Work instruction:
Gather up every line from the entries below that uses the word "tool".

Entries taken from a collection:
——

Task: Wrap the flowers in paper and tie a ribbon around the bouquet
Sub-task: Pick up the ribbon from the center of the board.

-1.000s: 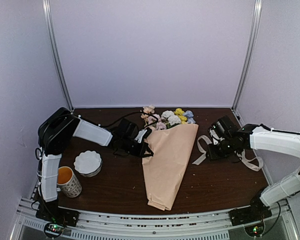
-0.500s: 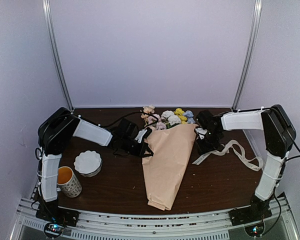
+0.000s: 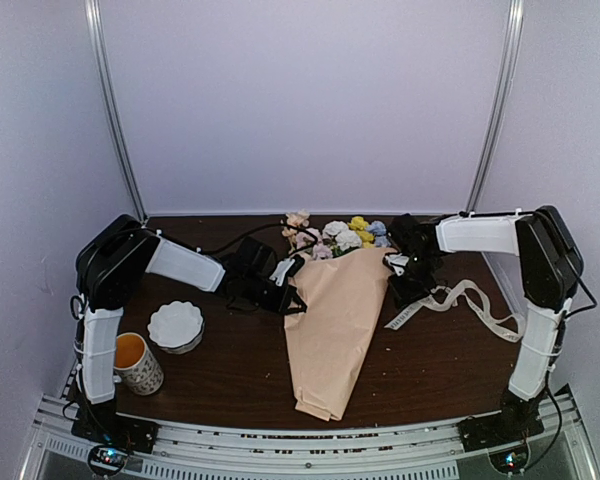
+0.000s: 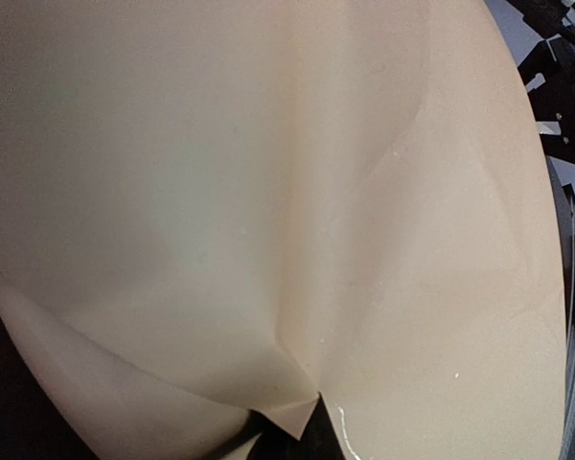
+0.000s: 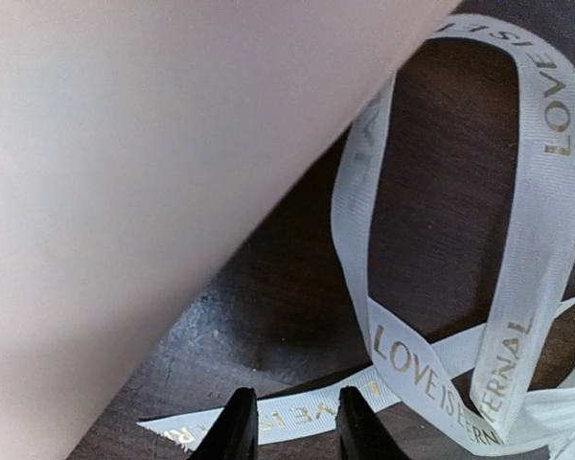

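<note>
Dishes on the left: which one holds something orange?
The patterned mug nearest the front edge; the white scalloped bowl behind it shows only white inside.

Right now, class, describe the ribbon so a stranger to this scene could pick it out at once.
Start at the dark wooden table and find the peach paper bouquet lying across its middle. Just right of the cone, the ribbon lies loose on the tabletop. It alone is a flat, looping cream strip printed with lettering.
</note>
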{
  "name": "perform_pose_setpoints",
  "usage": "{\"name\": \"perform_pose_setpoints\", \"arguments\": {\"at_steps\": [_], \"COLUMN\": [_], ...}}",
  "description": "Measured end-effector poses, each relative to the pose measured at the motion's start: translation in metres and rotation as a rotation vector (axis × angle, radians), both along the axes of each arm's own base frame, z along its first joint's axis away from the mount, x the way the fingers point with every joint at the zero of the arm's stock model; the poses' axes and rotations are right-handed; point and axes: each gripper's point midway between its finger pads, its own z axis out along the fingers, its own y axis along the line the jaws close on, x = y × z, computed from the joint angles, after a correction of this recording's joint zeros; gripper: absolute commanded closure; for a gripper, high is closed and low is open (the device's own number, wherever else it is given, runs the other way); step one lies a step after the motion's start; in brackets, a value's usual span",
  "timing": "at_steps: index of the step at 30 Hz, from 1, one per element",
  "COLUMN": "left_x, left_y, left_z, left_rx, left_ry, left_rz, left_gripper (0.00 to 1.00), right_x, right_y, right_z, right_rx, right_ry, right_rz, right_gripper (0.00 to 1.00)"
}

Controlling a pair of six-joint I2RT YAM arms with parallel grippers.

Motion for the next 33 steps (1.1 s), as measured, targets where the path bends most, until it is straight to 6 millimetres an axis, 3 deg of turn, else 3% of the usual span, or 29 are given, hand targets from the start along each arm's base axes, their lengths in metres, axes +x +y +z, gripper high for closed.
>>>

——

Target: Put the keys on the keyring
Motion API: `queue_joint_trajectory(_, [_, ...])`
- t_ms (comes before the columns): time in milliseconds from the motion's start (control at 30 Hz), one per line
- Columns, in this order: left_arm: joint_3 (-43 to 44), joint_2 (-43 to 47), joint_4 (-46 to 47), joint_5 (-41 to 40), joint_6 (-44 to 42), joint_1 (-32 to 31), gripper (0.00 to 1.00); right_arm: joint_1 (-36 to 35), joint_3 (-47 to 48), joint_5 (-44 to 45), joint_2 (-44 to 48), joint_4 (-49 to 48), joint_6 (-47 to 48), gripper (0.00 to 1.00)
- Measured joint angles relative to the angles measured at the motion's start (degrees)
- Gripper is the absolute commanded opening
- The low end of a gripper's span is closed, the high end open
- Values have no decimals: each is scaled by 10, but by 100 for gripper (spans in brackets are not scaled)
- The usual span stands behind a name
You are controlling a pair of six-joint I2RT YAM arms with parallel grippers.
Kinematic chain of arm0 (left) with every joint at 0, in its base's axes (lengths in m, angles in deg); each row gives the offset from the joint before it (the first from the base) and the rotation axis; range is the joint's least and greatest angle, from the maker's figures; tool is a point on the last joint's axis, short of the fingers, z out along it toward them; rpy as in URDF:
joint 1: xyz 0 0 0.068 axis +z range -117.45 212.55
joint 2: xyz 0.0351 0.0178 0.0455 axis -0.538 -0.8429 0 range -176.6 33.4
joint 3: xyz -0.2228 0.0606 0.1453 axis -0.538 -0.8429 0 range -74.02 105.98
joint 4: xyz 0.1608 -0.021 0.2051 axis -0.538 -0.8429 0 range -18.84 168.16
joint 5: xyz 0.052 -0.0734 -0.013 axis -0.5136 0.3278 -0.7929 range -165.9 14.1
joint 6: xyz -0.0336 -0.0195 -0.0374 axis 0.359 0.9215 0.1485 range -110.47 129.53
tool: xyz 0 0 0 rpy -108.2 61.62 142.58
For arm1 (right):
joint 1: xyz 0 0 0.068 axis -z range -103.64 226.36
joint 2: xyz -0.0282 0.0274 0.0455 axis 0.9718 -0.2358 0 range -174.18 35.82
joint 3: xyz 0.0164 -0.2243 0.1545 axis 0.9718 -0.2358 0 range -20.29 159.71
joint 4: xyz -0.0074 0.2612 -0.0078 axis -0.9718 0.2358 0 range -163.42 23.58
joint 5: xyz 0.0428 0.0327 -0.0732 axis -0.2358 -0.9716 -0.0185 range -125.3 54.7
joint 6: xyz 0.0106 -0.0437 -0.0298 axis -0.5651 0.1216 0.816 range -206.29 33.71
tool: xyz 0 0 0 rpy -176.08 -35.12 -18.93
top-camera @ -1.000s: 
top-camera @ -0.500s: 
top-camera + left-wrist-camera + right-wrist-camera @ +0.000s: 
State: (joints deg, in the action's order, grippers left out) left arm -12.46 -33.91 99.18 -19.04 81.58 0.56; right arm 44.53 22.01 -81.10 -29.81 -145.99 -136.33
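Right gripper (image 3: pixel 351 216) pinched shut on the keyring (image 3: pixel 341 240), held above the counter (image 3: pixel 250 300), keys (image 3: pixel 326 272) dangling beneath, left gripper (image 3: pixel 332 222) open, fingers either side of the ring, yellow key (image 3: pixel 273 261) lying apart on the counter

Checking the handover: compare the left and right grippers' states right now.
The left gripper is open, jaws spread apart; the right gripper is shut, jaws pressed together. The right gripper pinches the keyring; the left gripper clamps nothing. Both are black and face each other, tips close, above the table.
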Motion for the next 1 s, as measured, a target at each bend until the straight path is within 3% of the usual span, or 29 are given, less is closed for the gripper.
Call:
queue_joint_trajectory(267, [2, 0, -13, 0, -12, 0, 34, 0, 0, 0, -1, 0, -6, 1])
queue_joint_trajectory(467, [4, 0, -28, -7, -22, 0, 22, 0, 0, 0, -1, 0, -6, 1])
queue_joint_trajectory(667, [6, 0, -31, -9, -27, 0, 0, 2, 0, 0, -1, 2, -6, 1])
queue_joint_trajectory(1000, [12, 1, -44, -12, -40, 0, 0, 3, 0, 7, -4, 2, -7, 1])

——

Solution below:
Kinematic chain of arm0 (left) with every joint at 0, in its base's axes (lengths in m, angles in deg); each row gives the offset from the joint before it (the first from the base) and the rotation axis; range is the joint's least and greatest angle, from the maker's figures; tool is a point on the last joint's axis, short of the fingers, z out along it toward them; rpy as in URDF:
tool: xyz 0 0 0 rpy -108.2 61.62 142.58
tool: xyz 0 0 0 rpy -176.08 -35.12 -18.93

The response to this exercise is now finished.